Activity Records to Event Log Add-on
On a high level, this add-on works as follows:
- The add-on connects to the Auditor server and retrieves audit data using the Integration API.
- The add-on processes Netwrix Auditor -compatible data (Activity Records) into log events that work as input for Windows event log. Each event contains the user account, action, time, and other details.

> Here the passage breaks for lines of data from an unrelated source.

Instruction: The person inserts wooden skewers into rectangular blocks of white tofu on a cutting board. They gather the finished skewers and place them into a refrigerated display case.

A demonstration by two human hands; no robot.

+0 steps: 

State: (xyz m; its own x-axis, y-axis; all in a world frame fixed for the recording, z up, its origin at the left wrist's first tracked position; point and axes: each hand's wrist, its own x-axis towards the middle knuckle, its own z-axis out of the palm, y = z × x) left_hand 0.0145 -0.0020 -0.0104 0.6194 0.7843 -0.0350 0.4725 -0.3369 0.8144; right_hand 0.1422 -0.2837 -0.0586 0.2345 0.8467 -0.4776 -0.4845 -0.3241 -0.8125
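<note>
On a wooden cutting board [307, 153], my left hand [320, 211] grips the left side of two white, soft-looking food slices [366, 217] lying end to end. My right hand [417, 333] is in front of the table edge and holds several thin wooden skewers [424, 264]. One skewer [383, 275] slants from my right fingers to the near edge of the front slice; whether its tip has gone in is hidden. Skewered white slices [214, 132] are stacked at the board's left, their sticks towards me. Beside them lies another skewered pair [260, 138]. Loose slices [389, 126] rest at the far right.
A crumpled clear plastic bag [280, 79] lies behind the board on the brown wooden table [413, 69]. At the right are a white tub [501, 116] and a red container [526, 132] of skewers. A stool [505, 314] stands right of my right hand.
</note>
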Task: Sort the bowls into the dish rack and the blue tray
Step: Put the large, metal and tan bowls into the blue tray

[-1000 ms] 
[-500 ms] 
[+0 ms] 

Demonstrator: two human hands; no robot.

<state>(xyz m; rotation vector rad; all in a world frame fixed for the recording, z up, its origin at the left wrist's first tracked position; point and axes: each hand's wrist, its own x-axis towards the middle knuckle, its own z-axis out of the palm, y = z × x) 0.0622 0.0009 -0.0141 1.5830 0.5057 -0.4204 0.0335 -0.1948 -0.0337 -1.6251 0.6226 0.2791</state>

- The add-on creates a special Windows event log named Netwrix_Auditor_Integration and stores events there. These events are structured and ready for integration with Windows event log.
For more information on the structure of the Activity Record and the capabilities of the Netwrix Auditor Integration API, refer to Integration API.
Netwrix Auditor Alerts to Event Log Add-on
This add-on works as response action to the alert, as follows:
- The administrator enables and configured response action for selected alert, as described in the following topic: Configure a Response Action for Alert. Make sure to provide correct path to the script file and to select the Write data to CSV file option.
- When the alert is triggered, the script starts - it retrieves audit data (activity record fields) from the CSV file and processes it into log events. Each event contains the user account, action, time, and other details.
- The add-on creates a special Windows event log named Netwrix_Auditor_Integration and stores events there. These events are structured and ready for integration with SIEM system.
See the Configure a Response Action for Alert topic for additional information on the alert response actions and CSV file.